== Segment start ==

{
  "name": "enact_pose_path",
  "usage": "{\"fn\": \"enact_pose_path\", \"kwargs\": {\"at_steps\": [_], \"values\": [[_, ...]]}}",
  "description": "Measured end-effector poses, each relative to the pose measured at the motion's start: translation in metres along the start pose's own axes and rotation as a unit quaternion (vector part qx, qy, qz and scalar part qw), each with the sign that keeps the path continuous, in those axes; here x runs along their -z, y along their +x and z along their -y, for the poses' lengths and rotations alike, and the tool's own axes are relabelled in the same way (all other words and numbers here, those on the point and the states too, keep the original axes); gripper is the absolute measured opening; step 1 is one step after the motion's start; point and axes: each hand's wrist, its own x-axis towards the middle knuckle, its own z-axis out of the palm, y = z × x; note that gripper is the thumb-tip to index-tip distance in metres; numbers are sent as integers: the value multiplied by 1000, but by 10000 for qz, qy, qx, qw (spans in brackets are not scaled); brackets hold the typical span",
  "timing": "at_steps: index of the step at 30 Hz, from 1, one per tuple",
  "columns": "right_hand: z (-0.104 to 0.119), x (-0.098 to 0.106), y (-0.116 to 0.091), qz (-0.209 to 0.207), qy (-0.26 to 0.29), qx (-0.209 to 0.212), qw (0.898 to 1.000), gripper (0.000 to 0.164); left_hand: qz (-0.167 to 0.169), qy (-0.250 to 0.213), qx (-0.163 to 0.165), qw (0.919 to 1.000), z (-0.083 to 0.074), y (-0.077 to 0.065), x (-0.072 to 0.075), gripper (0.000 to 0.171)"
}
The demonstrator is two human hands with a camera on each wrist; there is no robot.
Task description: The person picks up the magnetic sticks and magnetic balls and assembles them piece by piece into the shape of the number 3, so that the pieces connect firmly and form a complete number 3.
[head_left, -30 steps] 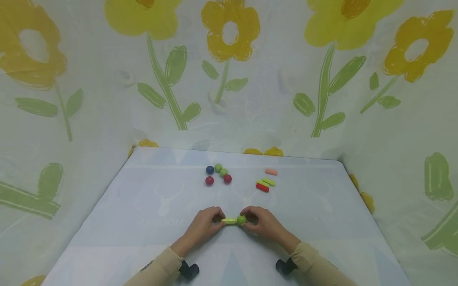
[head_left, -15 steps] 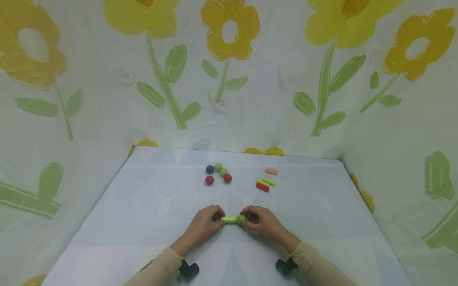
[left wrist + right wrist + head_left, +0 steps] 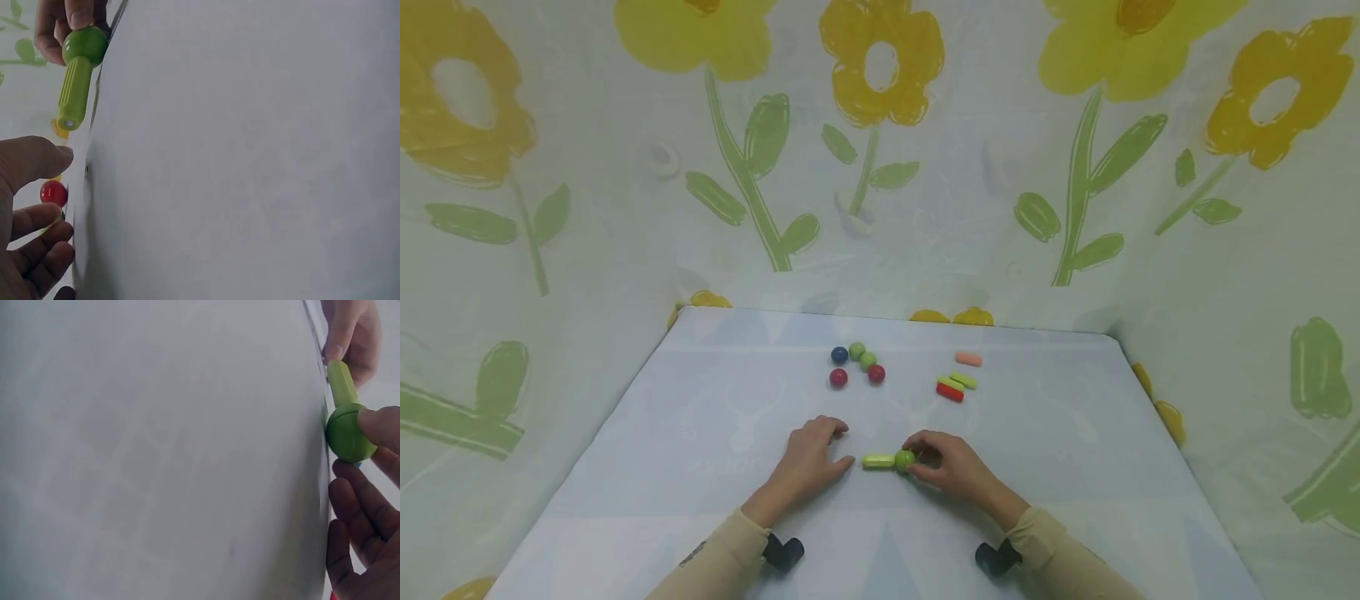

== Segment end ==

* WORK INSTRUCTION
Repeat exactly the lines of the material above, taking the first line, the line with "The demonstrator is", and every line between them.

* RESPONSE BELOW
{
  "name": "enact_pose_path",
  "usage": "{\"fn\": \"enact_pose_path\", \"kwargs\": {\"at_steps\": [_], \"values\": [[_, ...]]}}",
  "description": "Measured end-effector poses, each relative to the pose measured at the motion's start: translation in metres along the start pose's own axes and rotation as a unit quaternion (vector part qx, qy, qz and scalar part qw), each with the sign that keeps the path continuous, in those axes; here x runs along their -z, y along their +x and z along their -y, for the poses' lengths and rotations alike, and the tool's own axes are relabelled in the same way (all other words and numbers here, those on the point and the states too, keep the original axes); gripper is the absolute measured opening; step 1 is one step after the motion's start; point and axes: each hand's wrist, its own x-axis towards the middle knuckle, its own z-axis out of the palm, y = z × x; note that gripper is the thumb-tip to index-tip distance in metres; numbers are sent as integers: the value multiplied by 1000, but by 10000 for qz, qy, qx, qw (spans in brackets are not scaled); brackets hold the typical span",
  "timing": "at_steps: index of the step at 30 Hz, from 1, one per tuple",
  "columns": "right_hand: z (-0.104 to 0.119), x (-0.098 to 0.106), y (-0.116 to 0.091), qz (-0.209 to 0.207), qy (-0.26 to 0.29), qx (-0.209 to 0.212), qw (0.898 to 1.000), gripper (0.000 to 0.164); left_hand: qz (-0.167 to 0.169), qy (-0.250 to 0.213), qx (-0.163 to 0.165), qw (0.919 to 1.000), z (-0.083 to 0.074), y (-0.077 to 0.065), x (-0.072 to 0.075), gripper (0.000 to 0.171)"
}
The demonstrator is two human hands with a camera on each wrist; there is no robot.

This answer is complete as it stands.